If there is a lot of 25 wafers from the fab, will it usually stay together all the way through the back-end? or would a single wafer get taken from die bank and put through back-end processing?

(alternative way of asking: is the unit of back-end processing equal to 1 wafer lot or 1 wafer?)
 
When in the manufacturing process do wafer lots get divided up?
If there is a lot of 25 wafers from the fab, will it usually stay together all the way through the back-end? or would a single wafer get taken from die bank and put through back-end processing?
(alternative way of asking: is the unit of back-end processing equal to 1 wafer lot or 1 wafer?)
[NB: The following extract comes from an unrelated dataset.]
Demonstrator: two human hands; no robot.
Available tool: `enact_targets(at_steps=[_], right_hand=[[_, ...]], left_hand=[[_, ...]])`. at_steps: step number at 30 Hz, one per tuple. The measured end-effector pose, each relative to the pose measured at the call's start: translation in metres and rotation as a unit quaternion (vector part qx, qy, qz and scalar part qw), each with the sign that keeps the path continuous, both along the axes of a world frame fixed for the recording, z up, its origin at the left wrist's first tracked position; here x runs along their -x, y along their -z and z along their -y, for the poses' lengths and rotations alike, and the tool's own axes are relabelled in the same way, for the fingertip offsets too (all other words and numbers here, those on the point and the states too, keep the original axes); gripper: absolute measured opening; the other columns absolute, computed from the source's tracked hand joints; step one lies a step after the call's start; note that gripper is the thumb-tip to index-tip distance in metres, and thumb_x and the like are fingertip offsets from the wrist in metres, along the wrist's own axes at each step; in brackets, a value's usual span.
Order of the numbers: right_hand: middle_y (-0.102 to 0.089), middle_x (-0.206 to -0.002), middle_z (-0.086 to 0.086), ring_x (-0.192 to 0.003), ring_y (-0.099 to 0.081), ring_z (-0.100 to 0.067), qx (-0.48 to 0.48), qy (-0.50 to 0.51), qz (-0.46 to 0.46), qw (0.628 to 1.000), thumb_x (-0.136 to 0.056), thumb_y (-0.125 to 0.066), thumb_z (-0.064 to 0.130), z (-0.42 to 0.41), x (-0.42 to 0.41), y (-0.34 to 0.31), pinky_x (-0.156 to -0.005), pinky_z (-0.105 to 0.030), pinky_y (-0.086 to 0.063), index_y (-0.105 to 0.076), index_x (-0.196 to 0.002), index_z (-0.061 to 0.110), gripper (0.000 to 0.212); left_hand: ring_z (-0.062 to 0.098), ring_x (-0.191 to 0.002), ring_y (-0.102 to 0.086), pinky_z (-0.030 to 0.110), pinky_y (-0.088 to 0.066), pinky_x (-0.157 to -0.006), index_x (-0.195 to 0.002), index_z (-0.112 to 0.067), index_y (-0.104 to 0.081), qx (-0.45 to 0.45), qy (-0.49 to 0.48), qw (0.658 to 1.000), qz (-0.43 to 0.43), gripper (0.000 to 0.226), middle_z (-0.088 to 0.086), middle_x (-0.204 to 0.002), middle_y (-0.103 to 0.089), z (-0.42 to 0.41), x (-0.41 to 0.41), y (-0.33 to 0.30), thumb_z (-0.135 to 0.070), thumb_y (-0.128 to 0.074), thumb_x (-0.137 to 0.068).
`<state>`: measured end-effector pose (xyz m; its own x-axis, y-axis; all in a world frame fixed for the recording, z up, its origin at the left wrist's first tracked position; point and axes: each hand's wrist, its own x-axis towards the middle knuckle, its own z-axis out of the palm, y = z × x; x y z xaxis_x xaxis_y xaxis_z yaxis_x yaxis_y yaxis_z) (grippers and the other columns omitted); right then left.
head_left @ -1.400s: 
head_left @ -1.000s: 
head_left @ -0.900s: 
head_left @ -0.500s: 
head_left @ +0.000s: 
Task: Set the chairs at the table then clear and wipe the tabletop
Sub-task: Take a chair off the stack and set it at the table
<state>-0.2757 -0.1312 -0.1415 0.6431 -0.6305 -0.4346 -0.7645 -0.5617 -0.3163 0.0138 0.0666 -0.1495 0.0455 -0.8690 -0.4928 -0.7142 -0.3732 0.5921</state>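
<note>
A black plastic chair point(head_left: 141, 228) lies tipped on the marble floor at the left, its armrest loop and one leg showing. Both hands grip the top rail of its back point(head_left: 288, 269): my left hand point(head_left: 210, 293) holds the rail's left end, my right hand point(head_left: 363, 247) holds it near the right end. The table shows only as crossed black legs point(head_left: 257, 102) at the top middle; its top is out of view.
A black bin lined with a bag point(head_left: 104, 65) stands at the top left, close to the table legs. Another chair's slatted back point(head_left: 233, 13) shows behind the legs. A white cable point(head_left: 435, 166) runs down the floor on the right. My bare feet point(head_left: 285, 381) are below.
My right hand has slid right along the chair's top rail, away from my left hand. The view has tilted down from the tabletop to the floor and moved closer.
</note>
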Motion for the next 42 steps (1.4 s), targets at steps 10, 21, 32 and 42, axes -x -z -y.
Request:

For production lots, it usually keeps all 25 wafers together, unless some wafers are scrapped due to process issues. For military grade wafers, there will be definition of lot scrapped when total wafer number are lower than 25 (ex. 20 wafers survived in some event, then all other good wafers should be scrapped also). For some design, they might have different versions running different mask set combinations, some wafers run at specific version will be split and run to the end. For pilot lot, you might split wafers for design verification or process window qualification, then small lots will be created.
 
For military grade wafers, there will be definition of lot scrapped when total wafer number are lower than 25 (ex. 20 wafers survived in some event, then all other good wafers should be scrapped also).

out of curiosity: what is the reason for scrapping such high amounts of "good" material?
 
out of curiosity: what is the reason for scrapping such high amounts of "good" material?
Logical reason would be a combination of tests being less than 100%, and all wafers shared same processing experience. So if a significant fraction failed then there remains risk that whatever systematic failure was detected in those was likely affecting the rest of the batch, so while they might have escaped the test they may carry increased risk if shipped to the field.

In memory we have ECC which can catch errors in operation. In logic circuits there is generally no self-test, so the creation of highly reliable parts over extended lifetimes can only be approached by paranoid test procedures which attempt to ensure the logic is way above thresholds, giving margins that will hold safe for years, since most post-manufacture errors will be undetected.